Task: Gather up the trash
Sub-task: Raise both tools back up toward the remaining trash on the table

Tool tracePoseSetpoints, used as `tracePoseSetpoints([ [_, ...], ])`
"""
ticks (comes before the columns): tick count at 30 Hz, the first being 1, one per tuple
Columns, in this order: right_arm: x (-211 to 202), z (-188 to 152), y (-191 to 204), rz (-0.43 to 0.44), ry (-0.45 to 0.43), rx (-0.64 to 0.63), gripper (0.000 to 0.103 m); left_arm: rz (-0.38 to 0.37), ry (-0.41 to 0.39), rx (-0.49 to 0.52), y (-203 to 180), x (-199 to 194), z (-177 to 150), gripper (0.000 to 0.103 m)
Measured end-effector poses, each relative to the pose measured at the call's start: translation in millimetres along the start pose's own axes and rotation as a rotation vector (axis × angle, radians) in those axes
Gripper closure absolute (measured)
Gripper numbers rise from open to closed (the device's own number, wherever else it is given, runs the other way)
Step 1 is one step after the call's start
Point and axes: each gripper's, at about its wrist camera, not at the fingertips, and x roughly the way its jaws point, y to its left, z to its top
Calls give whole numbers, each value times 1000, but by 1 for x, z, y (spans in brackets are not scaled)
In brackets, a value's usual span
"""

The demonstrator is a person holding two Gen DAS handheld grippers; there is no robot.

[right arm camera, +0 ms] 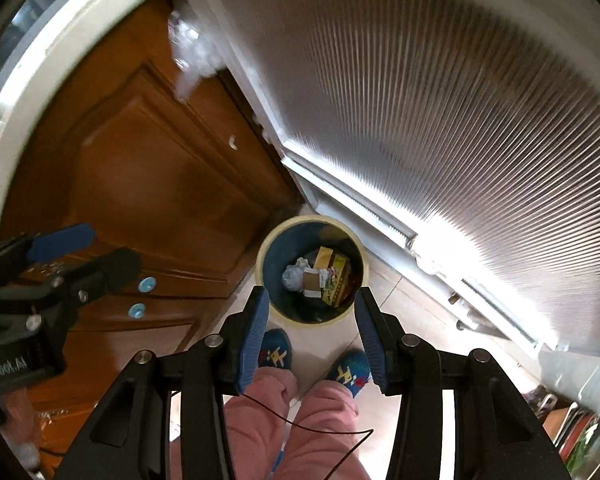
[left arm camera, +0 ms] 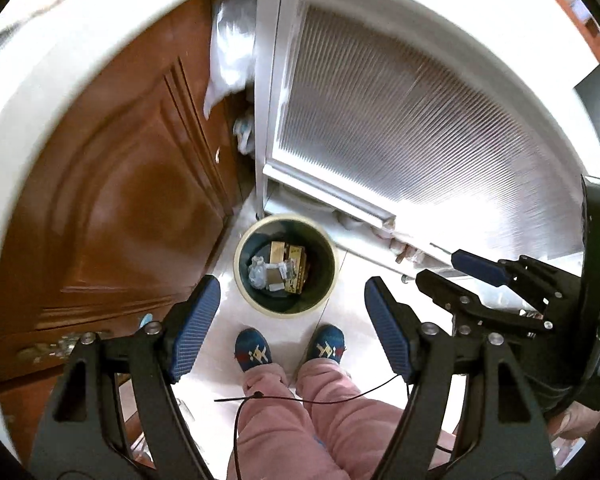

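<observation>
The round cream-rimmed waste bin point(left arm camera: 286, 266) is standing on the pale floor at twelve o'clock from the person's blue slippers point(left arm camera: 253, 350), holding crumpled paper and yellow cartons point(left arm camera: 290, 268). The left gripper point(left arm camera: 290, 318) is hanging spread and empty; the right gripper point(right arm camera: 310, 330) is standing half-spread, pinching nothing. Judgement: both should be centring over the rim before reaching for it.
</observation>
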Motion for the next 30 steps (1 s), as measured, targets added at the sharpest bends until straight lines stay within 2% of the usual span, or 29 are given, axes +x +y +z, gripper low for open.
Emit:
tracePoseSetpoints([
  [7, -79, 5, 4, 28, -92, -56, 58, 11, -114, 35, -19, -84, 16, 31],
  [14, -168, 15, 2, 27, -256, -124, 58, 47, -246, 91, -42, -168, 40, 31],
  [20, -232, 33, -8, 56, -370, -126, 58, 55, -330, 111, -59, -226, 62, 31],
  [23, -261, 45, -18, 88, -412, -103, 58, 69, -350, 118, -67, -248, 76, 31],
  [26, -286, 61, -27, 108, -443, -90, 58, 117, -382, 142, -78, -268, 97, 31],
  [30, -313, 92, -39, 112, -479, -67, 58, 147, -401, 175, -80, -280, 123, 31],
])
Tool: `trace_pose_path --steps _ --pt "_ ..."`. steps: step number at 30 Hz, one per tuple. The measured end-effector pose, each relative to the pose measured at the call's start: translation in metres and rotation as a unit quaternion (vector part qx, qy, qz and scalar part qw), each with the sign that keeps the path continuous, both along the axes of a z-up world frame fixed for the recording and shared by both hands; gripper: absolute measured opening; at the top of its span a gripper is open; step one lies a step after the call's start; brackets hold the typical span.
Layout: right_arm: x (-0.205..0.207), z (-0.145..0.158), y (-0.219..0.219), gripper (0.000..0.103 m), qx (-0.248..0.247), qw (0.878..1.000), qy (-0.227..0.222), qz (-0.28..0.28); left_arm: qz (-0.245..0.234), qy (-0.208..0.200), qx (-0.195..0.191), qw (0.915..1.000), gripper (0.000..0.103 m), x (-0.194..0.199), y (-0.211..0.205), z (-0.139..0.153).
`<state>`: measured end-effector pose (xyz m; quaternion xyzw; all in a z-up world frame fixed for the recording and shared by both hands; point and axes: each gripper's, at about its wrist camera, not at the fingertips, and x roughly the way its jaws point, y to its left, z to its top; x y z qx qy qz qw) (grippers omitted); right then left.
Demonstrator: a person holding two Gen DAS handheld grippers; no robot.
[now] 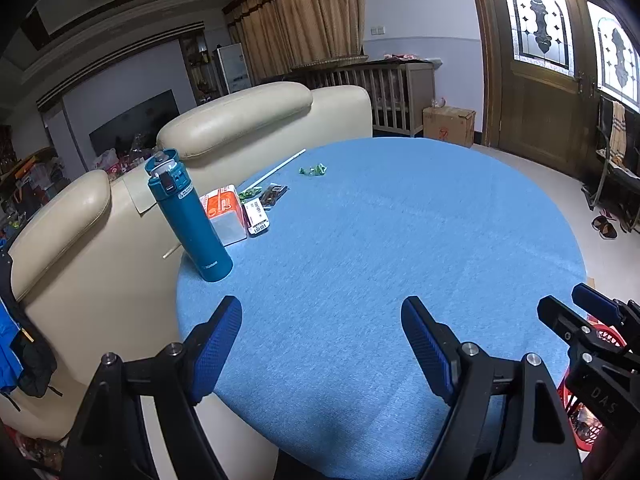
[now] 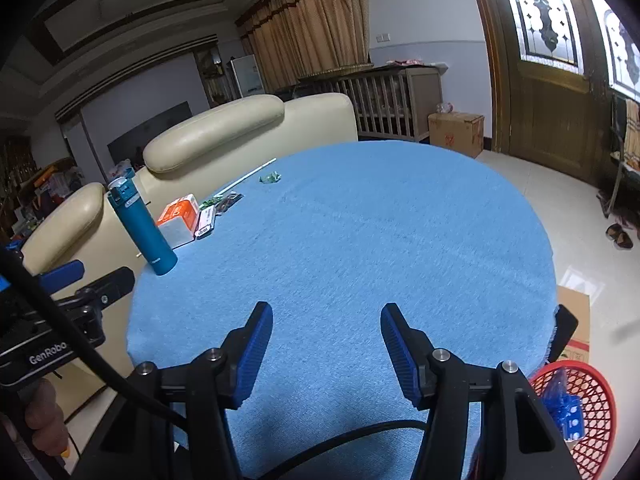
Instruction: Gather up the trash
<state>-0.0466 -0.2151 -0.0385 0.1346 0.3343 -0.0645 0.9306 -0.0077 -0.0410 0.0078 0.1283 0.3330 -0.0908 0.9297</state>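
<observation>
— Green wrapper (image 1: pixel 313 169), crumpled, lies far across the blue tabletop (image 1: pixel 400 240), up and to the left of both my grippers. More litter sits near it: a second green scrap (image 1: pixel 250 193) and a dark packet (image 1: pixel 274 195), close by the orange-and-white box (image 1: pixel 224 213) and the teal bottle (image 1: pixel 188 216).

— Which hand is nearer?

— Left, as I judge it. The scraps sit on the left half of the tabletop, and my left gripper (image 1: pixel 320 344) hangs over the near left edge. My right gripper (image 2: pixel 326 354) is over the near edge too, further right, with the red basket (image 2: pixel 592 408) just beside it, low down off the tabletop's edge.

— Any long axis to mind?

— Lone wrapper runs roughly side to side as I see it. A white stick (image 1: pixel 280 165) lies slantwise just to its left; they look apart.

— Grippers?

— Left stands wide apart, nothing between the pads. Right is narrower but also parted and empty. Neither touches anything. Basket already holds a blue packet (image 2: pixel 564 404).
</observation>
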Motion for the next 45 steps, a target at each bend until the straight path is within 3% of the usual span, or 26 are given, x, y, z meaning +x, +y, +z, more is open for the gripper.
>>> trace_pose_path --steps 31,45 --pt "-0.025 0.015 0.004 0.061 -0.040 0.999 -0.008 -0.016 -0.021 -0.009 0.000 0.9997 0.082 -0.023 -0.003 0.003" --pt "-0.025 0.010 0.000 0.061 -0.030 0.999 -0.001 -0.022 -0.015 -0.001 0.001 0.9999 0.082 -0.019 0.001 -0.003"
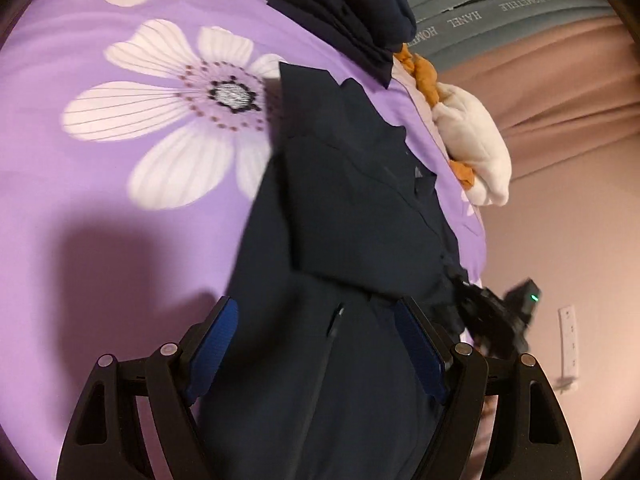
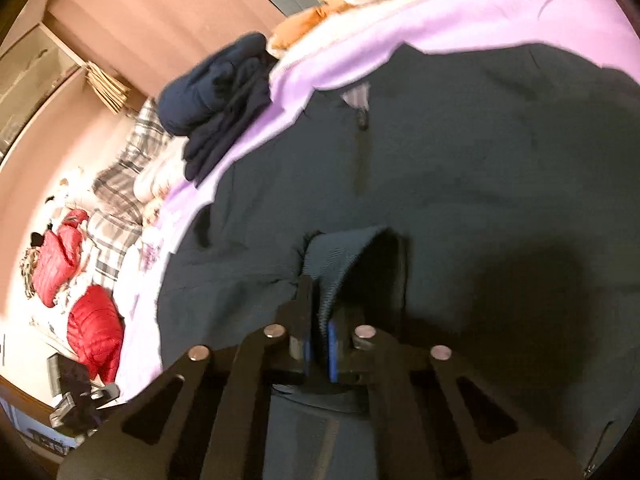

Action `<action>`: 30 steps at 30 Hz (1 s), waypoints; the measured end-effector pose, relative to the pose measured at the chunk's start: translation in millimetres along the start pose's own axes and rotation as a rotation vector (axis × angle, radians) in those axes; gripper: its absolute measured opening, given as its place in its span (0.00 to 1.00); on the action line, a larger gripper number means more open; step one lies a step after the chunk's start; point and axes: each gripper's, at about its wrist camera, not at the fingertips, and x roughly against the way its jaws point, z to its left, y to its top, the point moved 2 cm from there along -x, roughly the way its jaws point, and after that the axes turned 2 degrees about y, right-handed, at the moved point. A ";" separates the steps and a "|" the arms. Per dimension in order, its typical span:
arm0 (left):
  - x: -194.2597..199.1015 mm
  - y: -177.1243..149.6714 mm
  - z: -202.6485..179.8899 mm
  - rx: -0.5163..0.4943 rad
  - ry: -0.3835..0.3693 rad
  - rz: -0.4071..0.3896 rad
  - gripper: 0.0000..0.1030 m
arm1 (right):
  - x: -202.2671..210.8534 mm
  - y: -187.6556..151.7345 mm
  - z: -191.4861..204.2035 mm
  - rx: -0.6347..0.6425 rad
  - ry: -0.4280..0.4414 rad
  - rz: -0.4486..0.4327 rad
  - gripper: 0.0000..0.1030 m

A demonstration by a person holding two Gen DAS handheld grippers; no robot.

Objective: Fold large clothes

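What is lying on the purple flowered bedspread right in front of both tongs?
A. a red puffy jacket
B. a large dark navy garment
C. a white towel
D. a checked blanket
B: the large dark navy garment is spread over the purple bedspread; the right tongs are shut on a fold of it, while the left tongs stand open above it.

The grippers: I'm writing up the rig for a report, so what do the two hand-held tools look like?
Both the left gripper and the right gripper are matte black, with angular linkage arms cut by triangular openings and joined by round silver pins. The fingers carry textured blue pads. No cables or sleeves show.
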 end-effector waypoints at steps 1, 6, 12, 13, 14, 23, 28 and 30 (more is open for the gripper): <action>-8.2 3.7 -6.0 0.009 -0.012 0.005 0.77 | 9.4 5.9 4.0 0.001 0.008 -0.028 0.04; -31.2 19.8 -21.4 0.027 -0.054 0.010 0.77 | 94.9 43.8 0.5 -0.026 0.045 -0.299 0.04; -59.5 41.2 -28.8 0.069 -0.083 0.014 0.77 | 151.1 49.3 -57.2 -0.097 -0.129 -0.410 0.04; -63.1 43.4 -29.7 0.073 -0.083 0.015 0.77 | 150.2 45.2 -70.4 -0.119 -0.150 -0.388 0.04; -70.9 48.2 -32.2 0.079 -0.090 0.020 0.77 | 147.8 41.7 -78.9 -0.132 -0.166 -0.368 0.04; -107.0 76.9 -31.6 0.200 -0.131 -0.053 0.75 | 123.3 20.8 -103.2 -0.147 -0.190 -0.251 0.07; -94.3 87.4 -19.1 0.234 -0.065 -0.136 0.40 | 129.1 25.0 -93.5 -0.093 -0.178 -0.269 0.06; -88.6 87.7 -13.7 0.240 -0.051 -0.159 0.24 | 133.3 23.1 -92.2 -0.082 -0.171 -0.293 0.05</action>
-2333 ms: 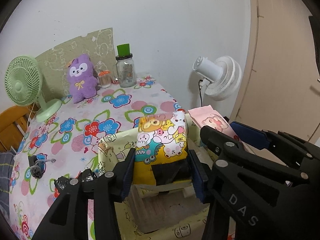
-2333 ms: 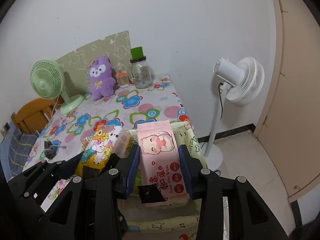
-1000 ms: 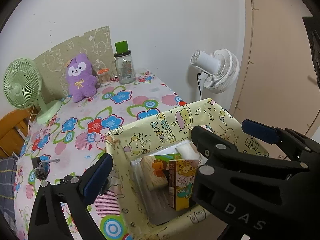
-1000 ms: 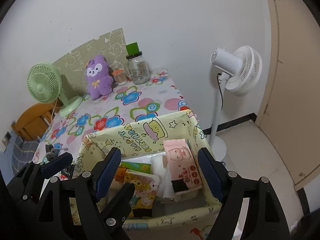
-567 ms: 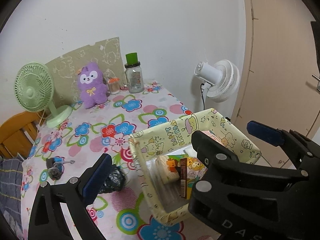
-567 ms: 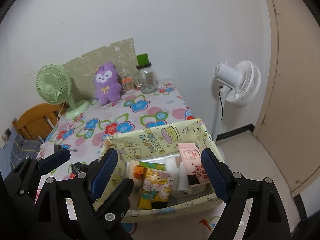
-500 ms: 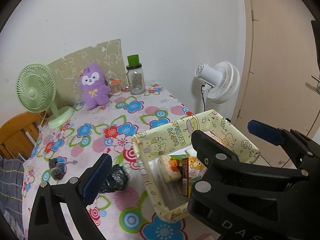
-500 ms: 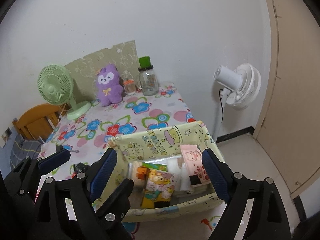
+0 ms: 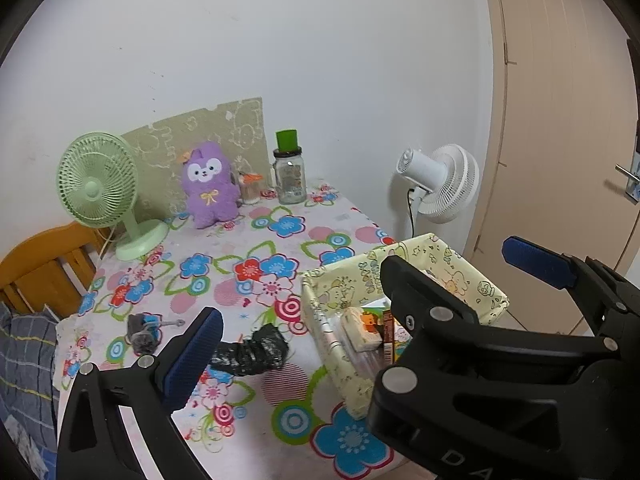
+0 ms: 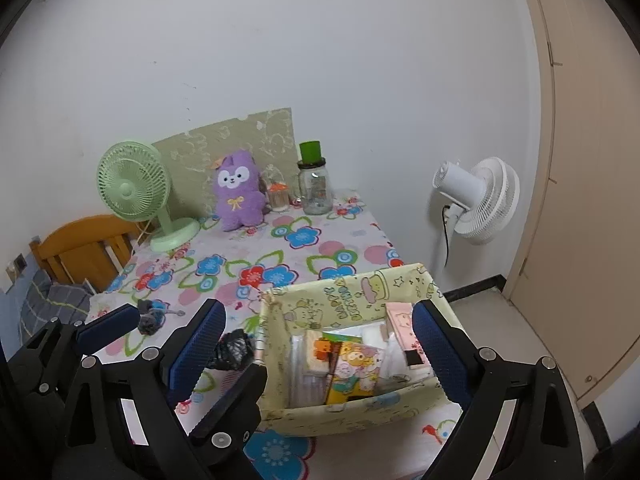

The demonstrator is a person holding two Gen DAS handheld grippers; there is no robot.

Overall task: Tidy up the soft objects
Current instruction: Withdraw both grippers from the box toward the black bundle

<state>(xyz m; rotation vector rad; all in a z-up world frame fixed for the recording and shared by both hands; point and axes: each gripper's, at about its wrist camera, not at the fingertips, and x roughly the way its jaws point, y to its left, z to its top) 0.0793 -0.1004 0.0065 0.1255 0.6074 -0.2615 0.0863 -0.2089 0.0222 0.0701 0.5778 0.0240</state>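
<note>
A yellow cartoon-print storage box stands at the table's front right corner; it also shows in the left wrist view. Inside lie a yellow cartoon tissue pack, a pink wipes pack and other soft packs. A purple plush toy sits at the back against the wall, also in the left wrist view. My right gripper is open and empty above the box. My left gripper is open and empty, to the left of the right one.
A green desk fan stands back left. A glass jar with a green lid and a small orange-capped jar stand beside the plush. A crumpled black bag and a grey-blue object lie on the flowered tablecloth. A white floor fan stands right of the table.
Both grippers let go of their packs, the yellow one and the pink one, into the box, opened wide and drew back and up. The box now looks smaller and farther.
</note>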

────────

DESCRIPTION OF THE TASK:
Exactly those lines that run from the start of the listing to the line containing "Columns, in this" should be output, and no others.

EXPECTED ANSWER:
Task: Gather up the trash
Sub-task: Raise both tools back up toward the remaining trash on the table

Tool tracePoseSetpoints, used as `tracePoseSetpoints([ [_, ...], ])`
"""
ticks (comes before the columns): tick count at 30 Hz, the first being 1, one per tuple
Columns, in this order: right_arm: x (-211 to 202), z (-188 to 152), y (-191 to 204), rz (-0.43 to 0.44), ry (-0.45 to 0.43), rx (-0.64 to 0.63), gripper (0.000 to 0.103 m); left_arm: rz (-0.38 to 0.37), ry (-0.41 to 0.39), rx (-0.49 to 0.52), y (-203 to 180), x (-199 to 194), z (-177 to 150), gripper (0.000 to 0.103 m)

There is no more to this answer.